Friday, August 06, 2004

The New Republic apparently believes that economic redistributionism is due for a big comeback. This past week, it published two articles on successive days advocating the return of taxing the rich to pay the poor (or at least, the not-rich). Now, I'm anything but a fanatical libertarian, and it's entirely possible, for all I know, that current levels of government-mediated wealth redistribution in America are less than optimal for maximizing collective happiness. But these two articles are so nonsensical in their reasoning that they cast more doubt than light on their common position.

The first, by economics professor Barry Schwartz, argues as follows: studies have shown that people who are overwhelmed by an excessive number of choices are less happy than those with a more moderate range of options. Wealthy people, because of their wealth, have inordinately many options in life, and are therefore most likely overwhelmed by them. Hence, taxing them and giving the proceeds to the poor (who have far fewer options) will tend to make both groups much happier.

It's, as they say, a creative argument, to be sure. And no doubt some rich people would actually be happier with simpler, more spartan existences. But such people have an uncanny ability to find means--drug addiction, religious discipline, self-impoverishment through profligacy--by which to reduce their choices in life. It's hard to imagine that the failure of the rest to find such means is due to a lack of resourcefulness, rather than a lack of inclination.

The second article on the subject is somewhat less obviously ridiculous than the first. In it, political science professor Jacob Hacker argues that public opinion about the economy is pessimistic these days--despite the economy's fairly robust performance--because family income has become more and more unstable over the years. Hacker's solution: massive government-mediated income redistribution in the form of "insurance" against income instability, in the spirit of the Social Security program. By increasing the safety of the average family's income, Hacker argues, such programs would increase public confidence and encourage economically productive risk, in the same way other forms of insurance make otherwise excessively risky activities feasible.

Now, I'm all in favor of risk reduction through insurance, and I'm not at all averse to government-provided insurance, in those cases where it's valuable for it to be universal. Retirement and medical care are two such cases, in my opinion, and while I acknowledge the problems that have beset government-run health care and retirement insurance plans lately, I'm far from convinced that these problems are inherently insoluble.

But Prof. Hacker's argument suffers from two glaring flaws. First of all, he rests his case on the premise that today's pessimism about the economy is a product of rising income instability. But his own figures indicate that income instability in America rose massively from the 1970's to the 1990's--the latter period being one of widespread economic optimism such as the nation hadn't seen for decades. Apparently, gloomy predictions are less well correlated with widespread income instability than he implies.
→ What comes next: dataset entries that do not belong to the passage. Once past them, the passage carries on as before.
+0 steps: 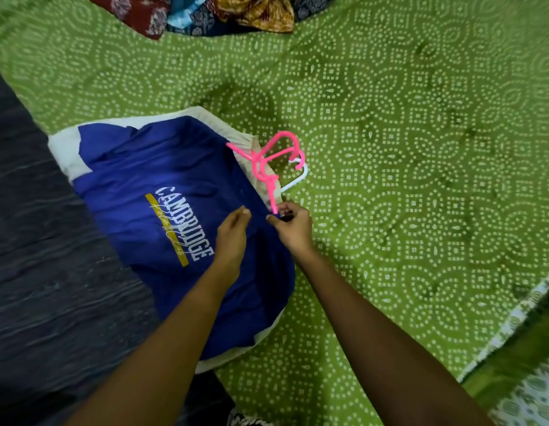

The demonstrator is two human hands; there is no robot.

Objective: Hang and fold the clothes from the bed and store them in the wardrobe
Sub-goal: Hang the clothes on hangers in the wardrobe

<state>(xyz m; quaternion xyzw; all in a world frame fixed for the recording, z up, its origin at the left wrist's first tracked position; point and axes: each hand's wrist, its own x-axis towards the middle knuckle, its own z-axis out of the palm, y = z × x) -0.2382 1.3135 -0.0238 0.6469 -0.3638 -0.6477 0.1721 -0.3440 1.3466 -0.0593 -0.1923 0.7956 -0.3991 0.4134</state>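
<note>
Two bare hands are working over a blue T-shirt (150, 186) in the head view. The shirt, printed with the word CAMBRIDGE, is lying flat near the left edge of the bed, whose green sheet (405, 149) is carrying a pattern of white dots. It is lying on top of a cream garment (64, 146), which is showing around its far, left and near borders.

The left hand (233, 235) is resting on the blue cloth just right of the lettering, its fingers (244, 212) lying nearly straight and close together, gripping nothing. The right hand (293, 227) is sitting just beside it at the shirt's right edge, its thumb and forefinger curled and pinching at the spot where the lower end of a pink hanger (258, 159) is meeting the blue cloth. Whether they are nipping the cloth alone or the hanger's tip as well, I cannot tell.

The pink hanger is lying tangled with at least one more pink one on the sheet beyond the right hand, touching the cream garment. A white hanger (304, 173) is peeking out beneath them.

A heap of patterned clothes (230, 13) is lying well apart at the far edge of the bed. Dark flooring (27, 241) is showing at the left.
</note>
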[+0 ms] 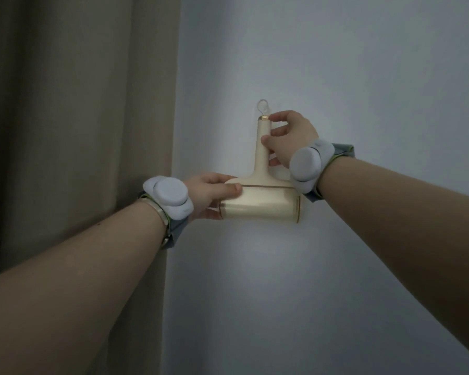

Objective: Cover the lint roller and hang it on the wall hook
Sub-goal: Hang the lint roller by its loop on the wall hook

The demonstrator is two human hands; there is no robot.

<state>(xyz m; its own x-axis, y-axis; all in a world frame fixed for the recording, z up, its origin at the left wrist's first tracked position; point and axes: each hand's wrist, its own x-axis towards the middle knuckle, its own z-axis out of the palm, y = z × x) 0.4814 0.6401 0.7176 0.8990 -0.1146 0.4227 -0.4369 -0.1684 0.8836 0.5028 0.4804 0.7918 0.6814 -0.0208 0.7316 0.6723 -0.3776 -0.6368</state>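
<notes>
The cover is on the lint roller [260, 201]. Your right hand [287, 142] pinches its handle, left hand [211, 194] grips the barrel; the loop at 12 o'clock reaches the wall hook [263, 105], release pending.

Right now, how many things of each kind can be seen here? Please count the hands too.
Hands: 2, the left hand on the roller's covered drum, the right hand on its handle
Wrist devices: 2, and
Lint roller: 1
Wall hook: 1
Curtain: 1
Total: 7
</notes>
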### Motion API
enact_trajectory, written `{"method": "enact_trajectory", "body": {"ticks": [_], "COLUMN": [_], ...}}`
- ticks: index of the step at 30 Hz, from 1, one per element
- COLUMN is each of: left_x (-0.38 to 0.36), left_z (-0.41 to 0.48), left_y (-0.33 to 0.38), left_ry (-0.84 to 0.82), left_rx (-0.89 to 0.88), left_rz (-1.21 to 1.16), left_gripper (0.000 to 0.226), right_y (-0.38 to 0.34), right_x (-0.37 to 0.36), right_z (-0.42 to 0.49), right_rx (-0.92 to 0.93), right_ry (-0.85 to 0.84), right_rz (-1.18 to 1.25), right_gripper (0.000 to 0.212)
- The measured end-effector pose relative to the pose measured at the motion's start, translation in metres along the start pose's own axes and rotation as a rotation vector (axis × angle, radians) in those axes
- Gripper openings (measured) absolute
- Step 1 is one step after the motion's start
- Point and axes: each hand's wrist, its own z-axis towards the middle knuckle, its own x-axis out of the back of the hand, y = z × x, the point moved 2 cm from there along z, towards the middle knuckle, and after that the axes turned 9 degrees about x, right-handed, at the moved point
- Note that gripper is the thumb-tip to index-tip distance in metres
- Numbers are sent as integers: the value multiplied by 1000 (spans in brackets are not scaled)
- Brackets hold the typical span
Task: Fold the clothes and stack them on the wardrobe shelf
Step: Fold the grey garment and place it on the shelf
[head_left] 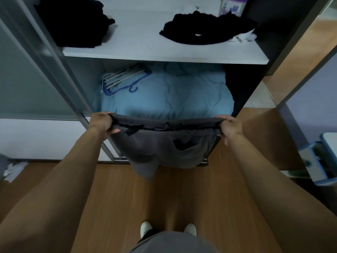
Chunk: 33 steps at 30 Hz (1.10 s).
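Left hand [102, 123], right hand [230, 128] each gripping waistband end of dark grey drawstring fabric shorts [164, 145] (possibly trousers), hanging below hands. Best: bringing hands together, aligning seams.

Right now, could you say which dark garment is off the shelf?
The dark grey drawstring shorts, waistband gripped by left hand and right hand; left black heap and right black heap lie on the white shelf.

Single head-worn wide-angle view. It faces forward and steeply down into the wardrobe [76, 92] at close range. Shelf [145, 42] sits at top; floor [118, 198] and shoes [145, 227] at the bottom edge.
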Motion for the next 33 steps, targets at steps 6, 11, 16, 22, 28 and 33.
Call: {"method": "enact_trajectory", "body": {"ticks": [6,11,16,22,28,33], "left_x": [-8,-26,-63,-75,-69,-73], "left_z": [-9,-26,-48,-55,-63,-76], "left_y": [-3,5,17,33,22,23], "left_ry": [-132,-180,-363,-382,-667,-758], "left_rx": [107,-131,-294,-123,-21,-83], "left_rz": [-288,-155,28,-272,-243,-66], "left_gripper": [24,36,41,30,24,24], "right_y": [-22,-48,-67,-87,-76,-69], "right_x": [-18,-28,-46,-41,-33,-27], "right_z": [-21,-37,-62,-67,-46,-41], "right_rx": [397,749,823,755,618,570], "right_ry": [-355,-535,-567,-561,-425,-426], "right_rz": [-333,-647,-521,-335,-357,-260], "right_gripper": [49,48,55,53,44,43]}}
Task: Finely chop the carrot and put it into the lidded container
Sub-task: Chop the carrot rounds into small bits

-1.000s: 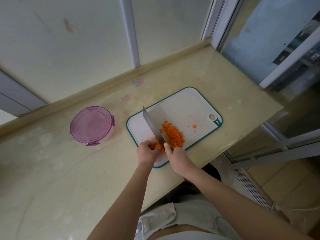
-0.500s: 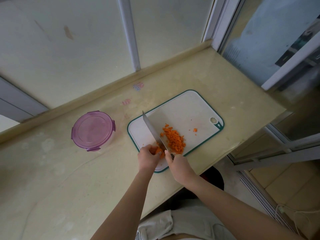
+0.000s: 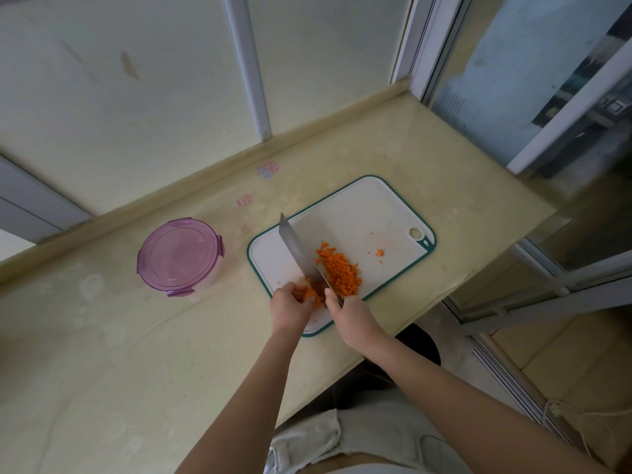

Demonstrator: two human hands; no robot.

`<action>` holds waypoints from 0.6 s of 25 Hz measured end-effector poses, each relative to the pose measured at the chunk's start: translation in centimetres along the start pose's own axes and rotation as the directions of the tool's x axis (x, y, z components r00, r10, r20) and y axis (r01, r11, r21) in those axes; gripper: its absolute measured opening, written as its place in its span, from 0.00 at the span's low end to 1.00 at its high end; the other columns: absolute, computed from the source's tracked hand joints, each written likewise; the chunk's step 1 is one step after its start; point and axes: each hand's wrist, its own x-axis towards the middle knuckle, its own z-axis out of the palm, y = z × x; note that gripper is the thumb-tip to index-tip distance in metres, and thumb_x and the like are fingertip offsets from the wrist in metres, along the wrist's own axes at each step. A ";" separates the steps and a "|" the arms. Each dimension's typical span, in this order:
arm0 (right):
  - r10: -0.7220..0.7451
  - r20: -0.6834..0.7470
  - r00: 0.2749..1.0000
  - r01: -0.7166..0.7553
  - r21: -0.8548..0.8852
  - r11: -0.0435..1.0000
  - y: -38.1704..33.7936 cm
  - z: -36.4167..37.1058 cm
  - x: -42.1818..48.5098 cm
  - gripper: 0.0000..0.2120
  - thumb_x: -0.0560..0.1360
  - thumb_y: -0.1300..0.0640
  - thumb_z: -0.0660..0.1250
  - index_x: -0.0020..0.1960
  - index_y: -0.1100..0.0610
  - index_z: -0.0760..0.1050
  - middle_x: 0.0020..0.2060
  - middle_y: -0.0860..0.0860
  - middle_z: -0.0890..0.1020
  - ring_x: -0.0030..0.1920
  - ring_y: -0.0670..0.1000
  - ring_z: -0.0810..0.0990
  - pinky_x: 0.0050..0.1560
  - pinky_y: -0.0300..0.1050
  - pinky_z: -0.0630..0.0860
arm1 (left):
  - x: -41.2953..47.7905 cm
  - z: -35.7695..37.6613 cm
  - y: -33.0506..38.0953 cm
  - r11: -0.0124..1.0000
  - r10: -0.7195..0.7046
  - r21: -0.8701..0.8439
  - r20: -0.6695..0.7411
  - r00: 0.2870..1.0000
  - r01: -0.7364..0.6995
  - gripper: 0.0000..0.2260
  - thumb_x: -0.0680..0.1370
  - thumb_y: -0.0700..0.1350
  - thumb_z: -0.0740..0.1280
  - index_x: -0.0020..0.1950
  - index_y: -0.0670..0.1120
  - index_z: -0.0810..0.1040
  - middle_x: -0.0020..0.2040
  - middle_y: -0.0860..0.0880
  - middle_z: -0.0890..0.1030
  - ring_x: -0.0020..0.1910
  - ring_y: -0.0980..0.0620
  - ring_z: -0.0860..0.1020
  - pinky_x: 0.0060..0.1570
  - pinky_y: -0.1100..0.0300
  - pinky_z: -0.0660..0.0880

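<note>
Carrot stub [image 3: 310, 294] sits pinched in left hand [image 3: 289, 307]; right hand [image 3: 352, 318] grips knife [image 3: 300, 255]; counter stickers [image 3: 267, 170] unreadable.

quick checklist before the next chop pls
1. Right hand grips the knife: ok.
2. Left hand holds the uncut carrot beside the blade: ok.
3. Left fingertips clear of the cutting edge: cannot tell, they are hidden.
4. Cutting board lies flat on the counter: ok.
5. Chopped carrot sits on the board, to the right of the blade: ok.
6. Container open for loading: not ok, its purple lid is on.
</note>
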 end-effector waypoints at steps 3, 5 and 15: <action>-0.037 0.000 0.999 0.037 0.002 0.999 0.1 0.1 -0.4 0.25 0.81 0.44 0.52 0.30 0.56 0.63 0.28 0.51 0.70 0.29 0.49 0.69 0.32 0.41 0.66 | -0.5 0.1 -0.1 1.000 -0.013 -0.009 -0.011 1.000 0.013 0.07 0.73 0.42 0.70 0.50 0.41 0.78 0.43 0.48 0.79 0.43 0.52 0.75 0.41 0.64 0.69; -0.038 0.006 0.999 0.038 0.011 0.999 0.3 0.1 -0.5 0.24 0.81 0.43 0.52 0.32 0.56 0.65 0.29 0.51 0.72 0.31 0.50 0.72 0.36 0.45 0.69 | -0.8 0.2 -0.4 1.000 -0.015 -0.023 -0.030 0.999 0.014 0.09 0.73 0.42 0.70 0.51 0.41 0.78 0.44 0.48 0.78 0.43 0.53 0.74 0.41 0.64 0.68; -0.034 0.026 0.999 0.033 0.036 0.999 0.4 -0.4 -0.3 0.25 0.81 0.43 0.51 0.30 0.56 0.62 0.27 0.50 0.69 0.29 0.49 0.69 0.32 0.41 0.64 | -1.4 0.1 -0.9 0.996 -0.038 -0.079 -0.069 0.997 0.032 0.09 0.74 0.43 0.69 0.52 0.42 0.78 0.44 0.47 0.79 0.42 0.53 0.75 0.38 0.66 0.69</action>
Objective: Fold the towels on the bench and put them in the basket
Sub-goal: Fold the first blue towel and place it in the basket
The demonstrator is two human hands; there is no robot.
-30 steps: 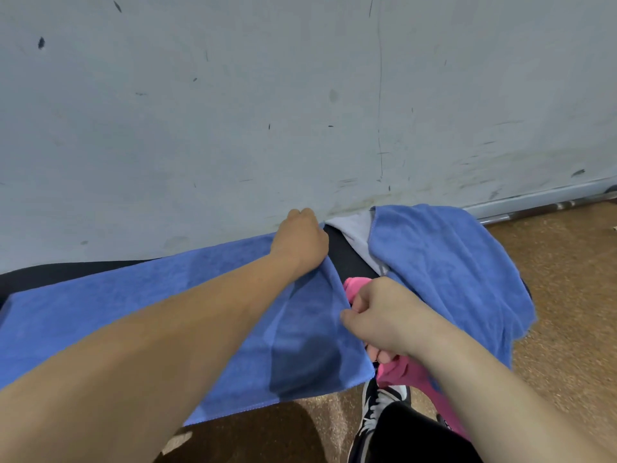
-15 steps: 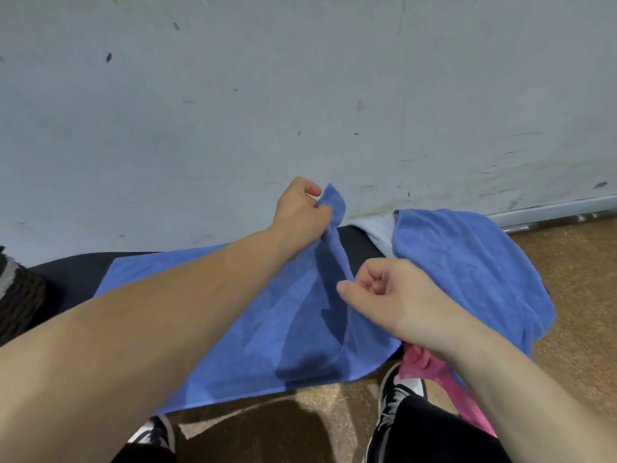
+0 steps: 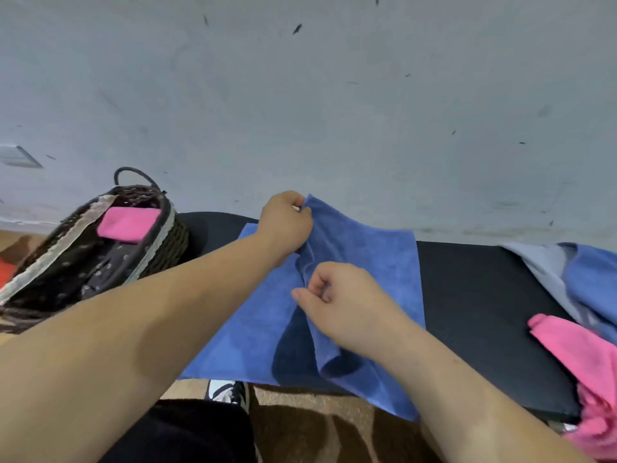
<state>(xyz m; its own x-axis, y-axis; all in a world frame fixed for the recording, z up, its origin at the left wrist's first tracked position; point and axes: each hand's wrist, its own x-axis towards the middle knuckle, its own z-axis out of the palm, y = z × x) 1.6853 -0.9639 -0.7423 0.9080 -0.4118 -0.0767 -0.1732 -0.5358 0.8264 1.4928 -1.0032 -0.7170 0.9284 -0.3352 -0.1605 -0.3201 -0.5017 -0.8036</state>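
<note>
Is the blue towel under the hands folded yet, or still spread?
Mid-fold: the left hand and right hand lift one end of the blue towel over itself.

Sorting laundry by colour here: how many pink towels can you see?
2. One folded pink towel lies in the basket; one crumpled pink towel hangs off the bench at the right. Others may be hidden under the pile.

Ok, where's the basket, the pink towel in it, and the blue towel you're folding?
basket [image 3: 167,238], head view, woven side wall.
pink towel [image 3: 128,222], head view, middle of its top.
blue towel [image 3: 374,255], head view, flat part near the wall.
</note>
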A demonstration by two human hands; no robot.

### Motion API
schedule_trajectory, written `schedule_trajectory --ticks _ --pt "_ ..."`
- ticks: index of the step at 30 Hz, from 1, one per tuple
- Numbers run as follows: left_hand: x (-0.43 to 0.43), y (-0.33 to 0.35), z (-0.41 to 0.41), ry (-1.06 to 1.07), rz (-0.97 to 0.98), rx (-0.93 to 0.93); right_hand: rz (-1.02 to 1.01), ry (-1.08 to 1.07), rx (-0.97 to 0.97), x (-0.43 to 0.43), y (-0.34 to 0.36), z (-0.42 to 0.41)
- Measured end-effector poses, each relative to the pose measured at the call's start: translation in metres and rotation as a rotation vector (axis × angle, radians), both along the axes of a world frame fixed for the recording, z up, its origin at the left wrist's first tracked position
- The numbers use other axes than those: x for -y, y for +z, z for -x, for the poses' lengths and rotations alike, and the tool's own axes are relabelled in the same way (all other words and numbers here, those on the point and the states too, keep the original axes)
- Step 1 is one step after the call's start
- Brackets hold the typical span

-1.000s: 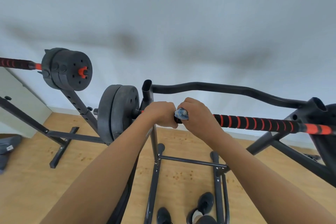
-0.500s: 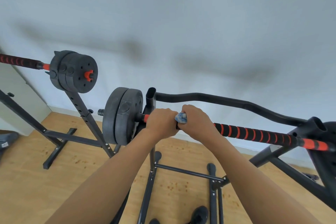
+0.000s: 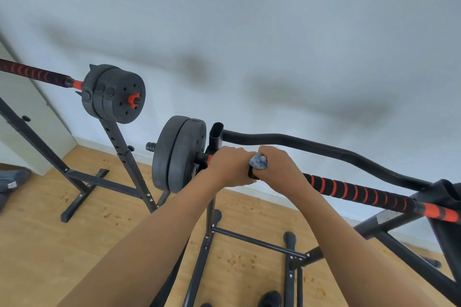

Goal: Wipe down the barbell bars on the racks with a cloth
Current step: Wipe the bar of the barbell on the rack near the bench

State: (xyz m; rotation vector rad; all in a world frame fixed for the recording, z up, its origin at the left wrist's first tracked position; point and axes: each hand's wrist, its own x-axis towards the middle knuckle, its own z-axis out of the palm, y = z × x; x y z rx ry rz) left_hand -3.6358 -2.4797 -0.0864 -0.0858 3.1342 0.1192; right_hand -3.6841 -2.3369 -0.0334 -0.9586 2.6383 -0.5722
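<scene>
hands (image 3: 257,166) on barbell bar (image 3: 361,193), plates (image 3: 178,153) left

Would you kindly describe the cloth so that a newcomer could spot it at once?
Find the nearer barbell, lying across the rack, black plates at its left end. The left hand and right hand hold its bar beside those plates; the cloth pokes out of the right one. It is the only blue-and-white thing among black and red gear.

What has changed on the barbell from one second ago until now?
Nothing clearly moved; only the view shifted. The left hand still grips the black-and-red striped barbell bar beside the black weight plates, and the right hand still holds the blue-white cloth on it.
</scene>
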Motion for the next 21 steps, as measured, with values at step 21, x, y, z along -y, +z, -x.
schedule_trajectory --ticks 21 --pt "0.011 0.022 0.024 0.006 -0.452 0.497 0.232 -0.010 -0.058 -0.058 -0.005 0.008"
Secondly, Prof. Hacker writes as though economic insecurity is crowding out risk-taking on the part of anxious Americans. Yet American household debt--as pure an indicator of risk-taking as one can imagine--is at an all-time high today. (Indeed, this kind of risk-taking is likely more potent than income instability at generating feelings of economic insecurity.) If Hacker's goal is to correct the level of risk-taking among households, then he'd do better to recommend ways of increasing the costs of risk to today's credit card-bingeing, zero-down mortgage-signing American households.

There was a time when appeals for income redistribution were straightforward: one would cite the plight of some miserably disadvantaged group, and declare it a shame that they should suffer so terribly in a society where the privileged enjoyed such wealth. Apparently, it's much harder than it used to be to find such people, because today's advocates of redistributionism have to resort instead to absurdly specious arguments in making their case. We are, indeed, living in fortunate times.